The difference between a Highest Distinction school and a High Distinction school is one point (468 vs 467). I'll say that again one point. Really? One point is all it takes? Of course there must be breakpoints between categories, but we are not convinced that the Cramer report has constructed the right ones. We have no idea how the scores were assigned, and more importantly, we have no information about the other 50 or so American schools Mr Cramer did not include in his report. What scores did they get? Let's take a look at the exact same chart above, but with the score axis set to zero.

Scree-plot from the 2008 Cramer Report
Same chart as above, scaled to show the zero score.
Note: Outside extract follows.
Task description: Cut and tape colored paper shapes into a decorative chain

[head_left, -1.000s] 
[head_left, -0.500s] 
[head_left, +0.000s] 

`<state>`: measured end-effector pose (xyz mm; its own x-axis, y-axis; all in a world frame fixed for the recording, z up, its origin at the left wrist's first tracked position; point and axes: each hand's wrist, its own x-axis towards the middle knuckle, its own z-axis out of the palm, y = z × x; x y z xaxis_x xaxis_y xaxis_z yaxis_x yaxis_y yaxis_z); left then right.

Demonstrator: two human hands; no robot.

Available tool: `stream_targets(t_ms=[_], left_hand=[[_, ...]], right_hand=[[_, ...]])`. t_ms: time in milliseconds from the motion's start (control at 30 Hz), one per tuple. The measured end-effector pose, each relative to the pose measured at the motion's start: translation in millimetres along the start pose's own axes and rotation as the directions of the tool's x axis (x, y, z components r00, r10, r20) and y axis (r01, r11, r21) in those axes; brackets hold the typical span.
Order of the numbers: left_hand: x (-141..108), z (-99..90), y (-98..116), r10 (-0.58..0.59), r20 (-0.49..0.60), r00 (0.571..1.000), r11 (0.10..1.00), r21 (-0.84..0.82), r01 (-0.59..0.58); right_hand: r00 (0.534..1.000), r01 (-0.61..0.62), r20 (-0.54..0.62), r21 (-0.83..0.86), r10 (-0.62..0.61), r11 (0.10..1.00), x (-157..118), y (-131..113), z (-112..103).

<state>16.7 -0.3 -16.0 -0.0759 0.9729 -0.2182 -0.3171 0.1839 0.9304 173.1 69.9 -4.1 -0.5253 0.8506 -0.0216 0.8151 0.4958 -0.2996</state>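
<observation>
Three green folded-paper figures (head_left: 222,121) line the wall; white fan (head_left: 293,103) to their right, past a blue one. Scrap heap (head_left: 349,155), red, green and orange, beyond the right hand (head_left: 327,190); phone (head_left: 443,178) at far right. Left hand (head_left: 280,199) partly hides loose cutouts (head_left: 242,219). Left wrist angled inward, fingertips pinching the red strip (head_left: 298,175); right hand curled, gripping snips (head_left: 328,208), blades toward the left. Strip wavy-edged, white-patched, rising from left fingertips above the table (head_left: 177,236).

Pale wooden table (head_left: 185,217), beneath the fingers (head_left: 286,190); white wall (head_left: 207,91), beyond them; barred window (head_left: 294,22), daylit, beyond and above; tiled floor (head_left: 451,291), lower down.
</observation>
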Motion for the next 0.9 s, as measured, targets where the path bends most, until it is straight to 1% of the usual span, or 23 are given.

Yuh, right. How did you choose those breakpoints, Mr Cramer? And how do you justify choosing only a Top 20 for your annual DI rankings? You obviously have some notion of the concept of a breakpoint, but you persist in a naive Top 20 list. That's crap and you know it is. How many points difference between your 20th school and the 21st? Was that a reasonable breakpoint? Did your 20th school have as many points as your 21st, 22nd, 23rd, etc?